Literally no rebuttal to what I said, literally you are incapable of anything remotely approaching an informed opinion and unlike you I pay attention to both Saint Seiya and DBS. 

Secondly: theory of relativity holds no more validity then the current consensus on the big bang or big crunch or the big freeze. Its still a theory for a reason. So until you pony up and actually learn something, no one is buying your attempts to poison the well on Saint Seiya feats or calcs.

Reactions: Agree 1


----------



## Nep Heart (Jan 30, 2017)

Pretty sure the speed difference between Zeno's multiverse buster and Shura outpacing the initial Big Bang has less to do with sheer size and more so timeframe. A human "instant" is nowhere remotely near immensely tiny timeframes such as planck time. Not to mention reacting to it at close ranges serves to make it even more impressive. You can travel the distance of the entire observable universe several times over faster than peak humans can notice, but you'll still be slower than say someone who could react in planck time. Size isn't everything.

That's the primary difference I'm getting between Iwandesu and God Movement's calcs.

Reactions: Like 1 | Agree 1


----------



## Gomu (Jan 30, 2017)

Fang said:


> Literally no rebuttal to what I said, literally you are incapable of anything remotely approaching an informed opinion and unlike you I pay attention to both Saint Seiya and DBS.
> 
> Secondly: theory of relativity holds no more validity then the current consensus on the big bang or big crunch or the big freeze. Its still a theory for a reason. So until you pony up and actually learn something, no one is buying your attempts to poison the well on Saint Seiya feats or calcs.


You obviously don't pay attention to DBS, because if you did you would have known that the Future Omni-King destroyed every universe in Trunks' future effortlessly and in an instant.

Except it does.
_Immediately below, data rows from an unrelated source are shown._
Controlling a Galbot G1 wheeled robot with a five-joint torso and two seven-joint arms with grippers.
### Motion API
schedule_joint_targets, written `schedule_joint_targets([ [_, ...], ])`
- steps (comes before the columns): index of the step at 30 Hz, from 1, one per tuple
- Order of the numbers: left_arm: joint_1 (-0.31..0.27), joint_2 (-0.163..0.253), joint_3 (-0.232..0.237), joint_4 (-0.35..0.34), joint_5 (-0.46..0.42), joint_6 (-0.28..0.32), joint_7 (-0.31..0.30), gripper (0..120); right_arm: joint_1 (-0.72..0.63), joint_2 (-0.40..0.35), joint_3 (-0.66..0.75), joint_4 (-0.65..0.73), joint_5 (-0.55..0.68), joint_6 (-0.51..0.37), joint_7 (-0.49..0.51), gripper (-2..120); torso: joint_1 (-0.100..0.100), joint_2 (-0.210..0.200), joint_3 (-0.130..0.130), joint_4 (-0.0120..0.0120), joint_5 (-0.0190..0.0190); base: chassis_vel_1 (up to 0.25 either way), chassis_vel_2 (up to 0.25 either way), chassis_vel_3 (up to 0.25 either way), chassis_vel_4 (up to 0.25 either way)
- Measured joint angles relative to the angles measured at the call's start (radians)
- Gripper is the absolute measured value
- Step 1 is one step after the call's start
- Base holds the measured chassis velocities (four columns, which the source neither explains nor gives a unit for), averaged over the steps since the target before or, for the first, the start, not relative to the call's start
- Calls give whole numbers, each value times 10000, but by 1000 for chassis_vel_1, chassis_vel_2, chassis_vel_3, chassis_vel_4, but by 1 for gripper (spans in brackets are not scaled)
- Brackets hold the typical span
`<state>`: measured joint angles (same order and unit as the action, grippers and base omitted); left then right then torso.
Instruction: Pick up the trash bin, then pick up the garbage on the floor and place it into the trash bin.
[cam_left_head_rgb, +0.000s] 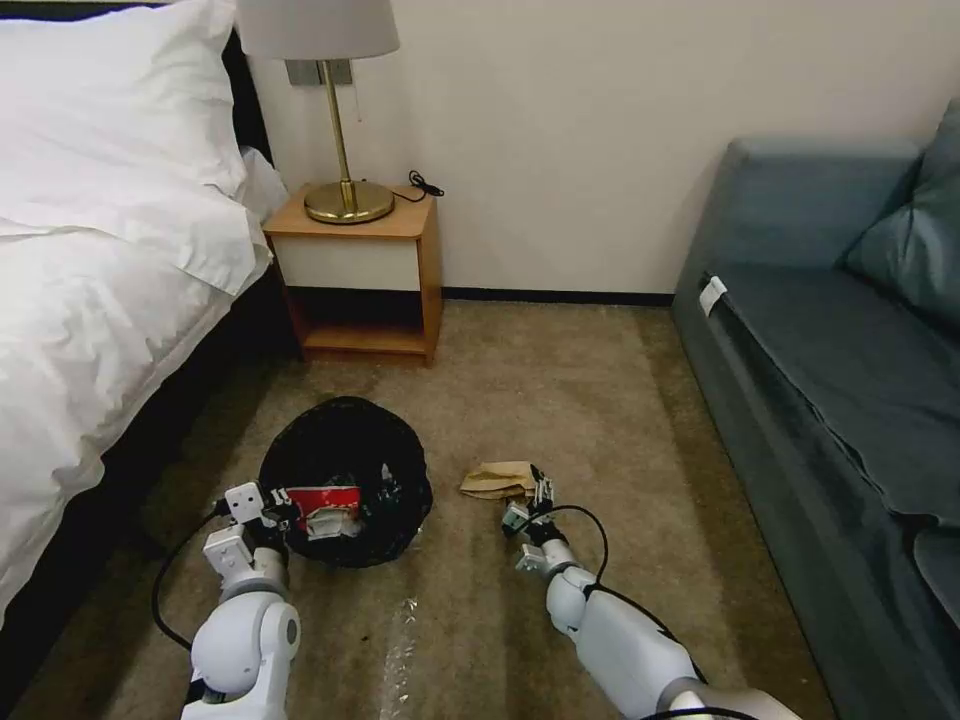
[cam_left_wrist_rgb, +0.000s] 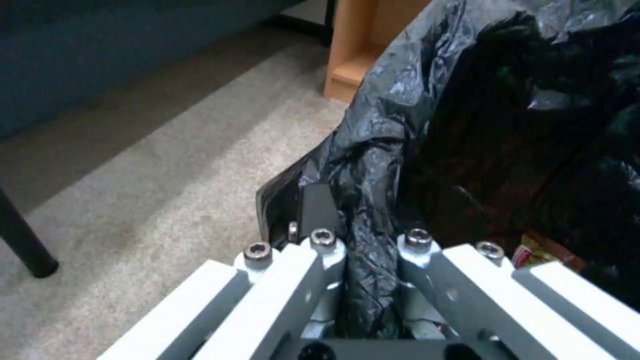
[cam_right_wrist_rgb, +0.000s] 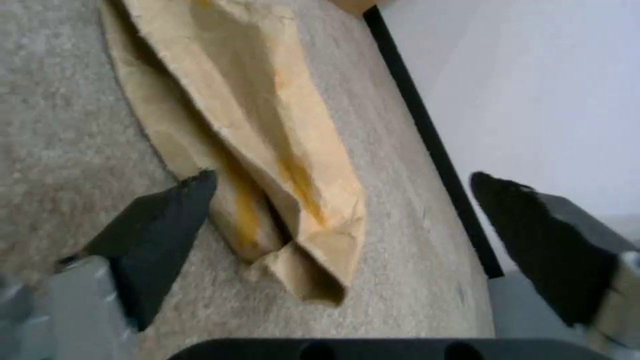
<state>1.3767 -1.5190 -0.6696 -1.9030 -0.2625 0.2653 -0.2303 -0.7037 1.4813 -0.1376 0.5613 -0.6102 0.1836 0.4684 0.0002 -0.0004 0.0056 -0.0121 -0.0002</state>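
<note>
my right pincer (cam_right_wrist_rgb: 340, 220) was spread wide, one finger on each side of the near end of the paper bag (cam_right_wrist_rgb: 267, 130), which lay flat on the carpet (cam_left_head_rgb: 600, 400) just right of the bin (cam_left_head_rgb: 345, 480). i judged the bag light, limp and crumpled, best pinched at that raised folded end. my left pincer (cam_left_wrist_rgb: 370, 280) was pinching the bin's bag-covered rim. a red packet (cam_left_head_rgb: 325, 500) lay inside.
</note>
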Motion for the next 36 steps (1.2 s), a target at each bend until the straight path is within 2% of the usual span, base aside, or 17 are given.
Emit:
schedule_joint_targets([
  [1,0,0,0,0,0,0,0,3,0,0,0,0,0,0,0,96,0,0,0,0,0,0,0,0,0],
  [2,28,-2,-26,-36,-6,-4,-7,3,21,36,11,-100,51,31,-64,90,0,0,1,0,0,0,0,0,0],
  [4,42,-3,-40,-53,-8,-9,-12,3,40,62,30,-168,68,59,-102,86,0,0,0,0,-1,0,0,0,0],
  [5,63,-7,-62,-83,-13,-14,-19,3,64,90,49,-252,78,103,-149,79,0,0,0,1,0,0,0,0,0],
  [6,63,-7,-62,-83,-13,-14,-19,3,64,90,49,-252,78,103,-149,79,0,0,0,1,0,0,0,0,0],
  [8,115,-30,-126,-188,-25,-20,-24,3,106,118,65,-410,92,151,-224,68,0,0,0,0,0,0,0,0,0],
  [9,115,-30,-126,-188,-25,-20,-24,3,106,118,65,-410,92,151,-224,68,0,0,0,0,0,0,0,0,0],
  [11,162,-45,-192,-258,-35,-23,-23,3,142,174,98,-561,93,182,-279,57,0,0,0,0,0,0,0,0,0],
  [14,186,-55,-228,-284,-36,-24,-22,3,167,211,134,-642,87,192,-302,50,0,0,0,0,0,0,0,0,0],
  [16,220,-64,-282,-322,-39,-31,-15,3,229,278,243,-786,84,225,-342,39,0,0,0,1,0,0,0,0,0],
  [20,234,-69,-301,-338,-42,-34,-11,3,249,275,279,-805,86,238,-387,30,0,0,0,1,0,0,0,0,0],
  [21,240,-78,-306,-344,-46,-37,-9,3,250,272,302,-817,92,245,-414,22,0,0,0,1,0,0,0,0,0],
  [22,240,-78,-306,-344,-46,-37,-9,3,250,272,302,-817,92,245,-414,22,0,0,0,1,0,0,0,0,0],
  [24,248,-98,-304,-349,-47,-40,-6,3,232,263,324,-817,117,251,-428,10,0,0,0,1,-1,0,0,0,0],
  [25,248,-98,-304,-349,-47,-40,-6,3,232,263,324,-817,117,251,-428,10,0,0,0,1,-1,0,0,0,0],
  [26,248,-101,-294,-350,-48,-41,-6,3,214,264,332,-815,132,262,-439,2,0,0,0,0,0,0,0,0,0],
  [36,211,-110,-250,-329,-48,-46,-2,3,199,351,364,-802,170,284,-480,0,0,0,1,0,0,0,0,0,0],
])
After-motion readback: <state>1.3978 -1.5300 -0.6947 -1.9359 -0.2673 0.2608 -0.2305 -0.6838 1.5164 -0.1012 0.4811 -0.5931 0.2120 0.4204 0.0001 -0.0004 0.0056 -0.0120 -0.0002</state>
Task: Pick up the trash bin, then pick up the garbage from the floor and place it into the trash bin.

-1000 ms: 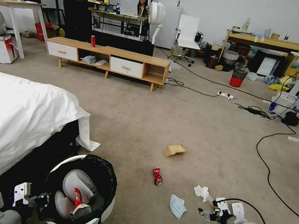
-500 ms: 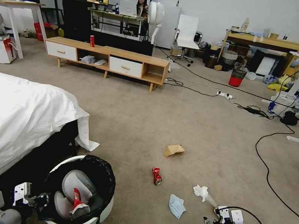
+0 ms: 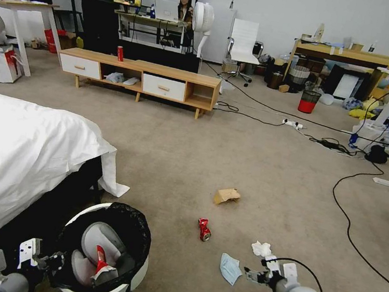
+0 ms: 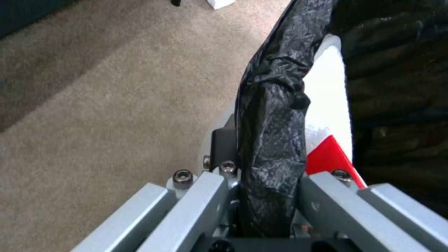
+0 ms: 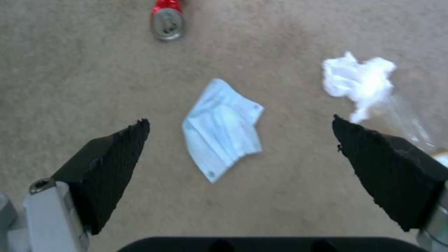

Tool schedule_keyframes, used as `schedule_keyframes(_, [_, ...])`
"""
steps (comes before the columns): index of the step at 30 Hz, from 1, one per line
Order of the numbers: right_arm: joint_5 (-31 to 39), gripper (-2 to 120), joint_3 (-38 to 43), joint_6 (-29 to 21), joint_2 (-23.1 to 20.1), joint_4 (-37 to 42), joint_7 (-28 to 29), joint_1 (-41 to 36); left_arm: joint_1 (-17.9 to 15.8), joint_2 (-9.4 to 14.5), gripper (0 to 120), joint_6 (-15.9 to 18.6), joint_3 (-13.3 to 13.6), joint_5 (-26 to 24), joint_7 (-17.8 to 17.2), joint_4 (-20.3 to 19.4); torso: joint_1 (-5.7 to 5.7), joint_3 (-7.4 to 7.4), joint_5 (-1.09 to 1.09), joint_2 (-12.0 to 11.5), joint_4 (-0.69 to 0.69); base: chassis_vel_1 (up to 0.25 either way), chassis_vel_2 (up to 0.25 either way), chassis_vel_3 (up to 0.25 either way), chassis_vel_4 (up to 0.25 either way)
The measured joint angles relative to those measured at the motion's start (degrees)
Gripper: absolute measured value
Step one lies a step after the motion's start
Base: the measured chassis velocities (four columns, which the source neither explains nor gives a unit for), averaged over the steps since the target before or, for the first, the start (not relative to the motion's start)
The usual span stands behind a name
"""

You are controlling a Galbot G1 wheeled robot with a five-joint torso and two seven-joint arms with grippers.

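The floor (image 3: pixel 260 161) is a beige carpet. On it lie a crumpled brown paper bag (image 3: pixel 227 196), a crushed red can (image 3: pixel 204 229), a blue face mask (image 3: pixel 230 268) and a white tissue (image 3: pixel 261 248), all apart from each other. Black cables (image 3: pixel 347 213) run across it.

The floor (image 3: pixel 251 159) is covered in matt, rough beige carpet. The trash bin (image 3: pixel 139 272) is seen as smooth white plastic, lined with a glossy, crinkled black plastic bag (image 4: pixel 271 115). The face mask (image 5: pixel 223 128) looks like soft, matt pale-blue cloth, the tissue (image 5: pixel 358 81) like crumpled white paper, and the crushed can (image 5: pixel 167 20) like shiny metal.
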Motion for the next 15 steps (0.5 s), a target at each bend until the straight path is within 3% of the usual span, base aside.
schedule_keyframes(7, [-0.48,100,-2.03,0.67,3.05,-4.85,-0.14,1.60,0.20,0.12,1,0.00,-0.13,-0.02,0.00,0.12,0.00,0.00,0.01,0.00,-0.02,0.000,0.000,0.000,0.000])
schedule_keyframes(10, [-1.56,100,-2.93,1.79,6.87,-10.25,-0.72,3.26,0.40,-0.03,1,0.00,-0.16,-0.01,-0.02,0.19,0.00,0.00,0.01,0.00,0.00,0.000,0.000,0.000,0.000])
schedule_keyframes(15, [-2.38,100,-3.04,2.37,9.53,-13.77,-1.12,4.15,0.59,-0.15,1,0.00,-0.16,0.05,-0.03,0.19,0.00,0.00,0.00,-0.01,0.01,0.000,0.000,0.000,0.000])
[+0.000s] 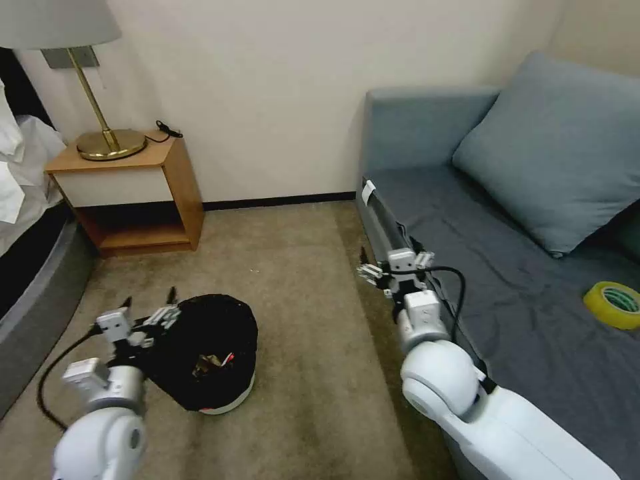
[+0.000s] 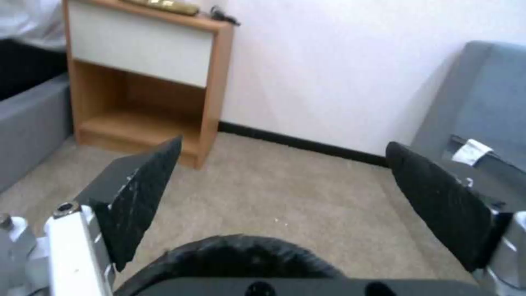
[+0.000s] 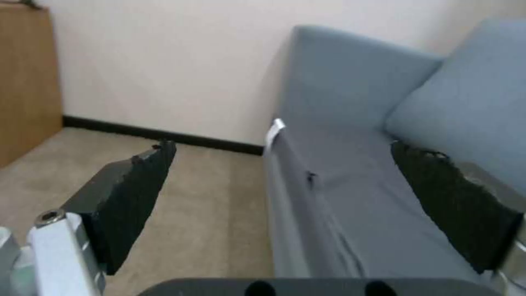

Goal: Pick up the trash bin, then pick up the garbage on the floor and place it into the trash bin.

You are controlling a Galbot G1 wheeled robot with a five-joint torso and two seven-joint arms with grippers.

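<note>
The trash bin (image 1: 207,353) sits on the carpet at near left, tilted so its whitish base rim shows at the near side, the crinkled black liner spread over its mouth. Inside it a few pieces of garbage (image 1: 212,363) show, something gold-brown and a bit of red and white. The open carpet around the bin carries no other litter that I can make out.

The left hand (image 1: 148,305) hangs just at the bin's far-left edge, its fingers spread wide and holding nothing; from its wrist view the black liner (image 2: 236,257) bulges just below the open pads. The right hand (image 1: 371,272) hovers well to the right, beside the near edge of the grey sofa (image 1: 507,267), also spread open and empty.

Judging by this, the collecting looks largely done, with litter already in the bin and the bin set down. A yellow tape roll (image 1: 613,305) lies on the sofa seat at far right.
</note>
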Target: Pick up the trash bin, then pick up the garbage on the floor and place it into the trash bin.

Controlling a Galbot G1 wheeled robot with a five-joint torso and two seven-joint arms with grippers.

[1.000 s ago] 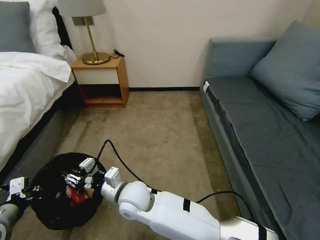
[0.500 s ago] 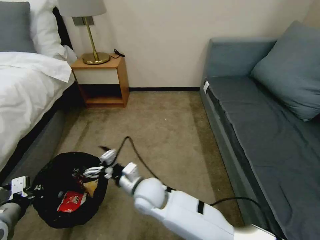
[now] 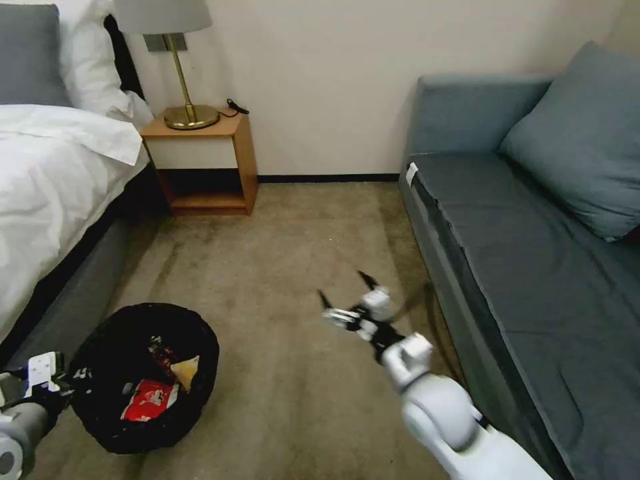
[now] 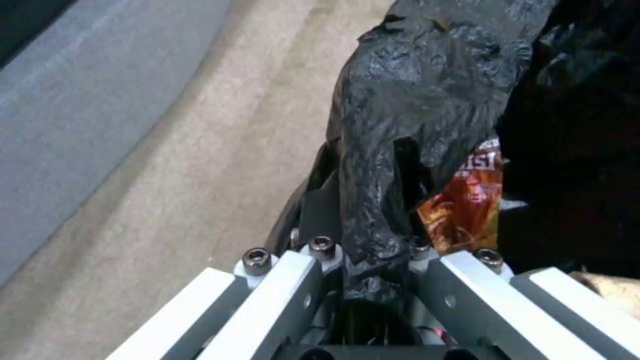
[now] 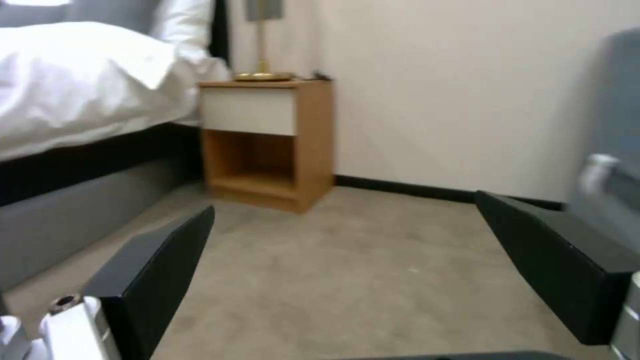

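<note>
The trash bin (image 3: 107,347), lined with a crinkled black bag, stands on the carpet at the lower left. My left gripper (image 3: 59,385) is at its near-left rim. In the left wrist view the left gripper (image 4: 373,257) is shut on the bag-covered rim (image 4: 413,100). Garbage lies inside the bin: a red-and-white packet (image 3: 148,401), a tan crumpled piece (image 3: 186,371) and an orange-red wrapper (image 4: 467,200). My right gripper (image 3: 343,288) hangs open and empty above the carpet, right of the bin and near the sofa. Its black fingers (image 5: 160,270) stand wide apart.
A bed (image 3: 47,173) with white linen runs along the left. A wooden nightstand (image 3: 207,160) with a brass lamp (image 3: 183,80) stands at the back wall. A grey-blue sofa (image 3: 533,253) lines the right. Open carpet (image 3: 293,233) lies between them.
My right gripper rose out of the bin and swung right across the carpet toward the sofa, leaving the red-and-white packet inside. The left gripper and the bin stayed put.
</note>
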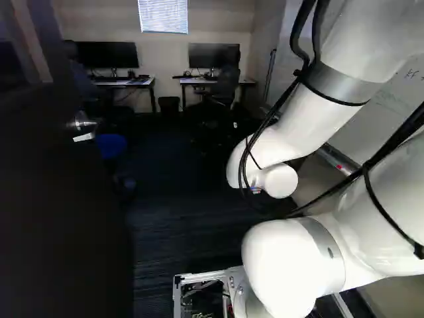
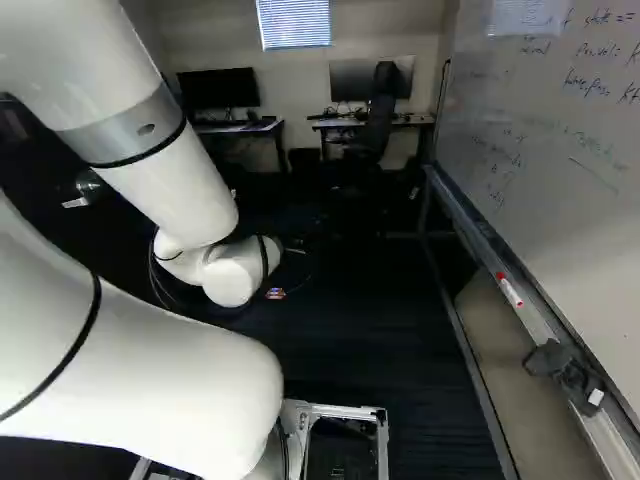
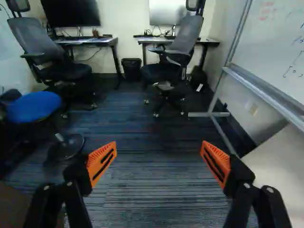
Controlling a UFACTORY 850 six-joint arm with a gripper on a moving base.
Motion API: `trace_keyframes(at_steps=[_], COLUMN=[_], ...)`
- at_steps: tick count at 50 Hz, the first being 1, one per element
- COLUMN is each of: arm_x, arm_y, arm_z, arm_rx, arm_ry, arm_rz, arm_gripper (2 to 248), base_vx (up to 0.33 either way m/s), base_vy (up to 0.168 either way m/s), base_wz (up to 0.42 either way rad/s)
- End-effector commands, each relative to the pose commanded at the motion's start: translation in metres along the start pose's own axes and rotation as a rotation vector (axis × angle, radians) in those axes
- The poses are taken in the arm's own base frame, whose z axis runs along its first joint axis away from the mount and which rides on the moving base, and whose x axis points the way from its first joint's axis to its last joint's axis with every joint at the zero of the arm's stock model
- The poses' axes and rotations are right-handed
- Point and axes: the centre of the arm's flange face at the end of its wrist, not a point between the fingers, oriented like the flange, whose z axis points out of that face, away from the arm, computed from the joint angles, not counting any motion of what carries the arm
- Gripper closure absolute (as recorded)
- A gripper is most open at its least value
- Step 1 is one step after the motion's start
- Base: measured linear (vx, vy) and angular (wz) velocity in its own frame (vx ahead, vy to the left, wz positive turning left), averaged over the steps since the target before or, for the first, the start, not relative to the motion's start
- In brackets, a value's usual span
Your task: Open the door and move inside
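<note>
A: Big stuff?
B: Dark striped carpet (image 3: 156,133). Dark flat door (image 1: 59,205), open, at the left of the left base view. Glossy whiteboard (image 2: 545,150), handwriting on it, at the right of the right base view. White arm (image 1: 298,126), smooth and rounded.
A: Mid-size?
B: 2 desks (image 3: 183,41) by the far wall, 2 mesh-back chairs (image 3: 180,42), 1 round blue stool (image 3: 34,105). Black bin (image 3: 131,71); contents: can't tell.
A: Gripper (image 3: 158,156)?
B: 2 fingers spread wide, ribbed orange pads (image 3: 102,161), nothing between.
A: Smallest?
B: Metal door handle (image 1: 81,122), then red-white marker (image 2: 510,290) on the whiteboard tray.
</note>
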Motion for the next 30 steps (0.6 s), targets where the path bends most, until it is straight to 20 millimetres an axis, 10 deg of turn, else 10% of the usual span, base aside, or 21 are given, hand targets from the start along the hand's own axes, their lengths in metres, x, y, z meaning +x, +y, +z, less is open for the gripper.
trace_keyframes(at_steps=[30], arm_x=[0.0], arm_y=[0.0], arm_z=[0.0], arm_rx=[0.0], arm_ry=[0.0], arm_rz=[0.0], arm_gripper=[3], base_vx=[0.243], base_vy=[0.008], base_wz=[-0.004])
The big bang was a big ball of matter, stardust, or whatever the fuck Saint Seiya wants to call it, expanding at below the speed of light, why? Einstein's theory of relativity states that: "Anything with a mass can't exceed the speed of light", thus why the universe is stated to be still expanding even to this day.

All the dislikes in the world can't stop you from being an asshole, Fang.


----------



## Fang (Jan 30, 2017)

Ampchu said:


> Pretty sure the speed difference between Zeno's multiverse buster and Shura outpacing the initial Big Bang has less to do with sheer size and more so timeframe. A human "instant" is nowhere remotely near immensely tiny timeframes such as planck time. Not to mention reacting to it at close ranges serves to make it even more impressive. You can travel the distance of the entire observable universe several times over faster than peak humans can notice, but you'll still be slower than say someone who could react in planck time. Size isn't everything.
> 
> That's the primary difference I'm getting between Iwandesu and God Movement's calcs.



Around 10^-44 sec

Difference.


----------



## Gomu (Jan 30, 2017)

Ampchu said:


> Pretty sure the speed difference between Zeno's multiverse buster and Shura outpacing the initial Big Bang has less to do with sheer size and more so timeframe. A human "instant" is nowhere remotely near immensely tiny timeframes such as planck time. Not to mention reacting to it at close ranges serves to make it even more impressive. You can travel the distance of than the entire observable universe several times over faster than peak humans can notice, but you'll still be slower than say someone who could react in planck time. Size isn't everything.
> 
> That's the primary difference I'm getting between Iwandesu and God Movement's calcs.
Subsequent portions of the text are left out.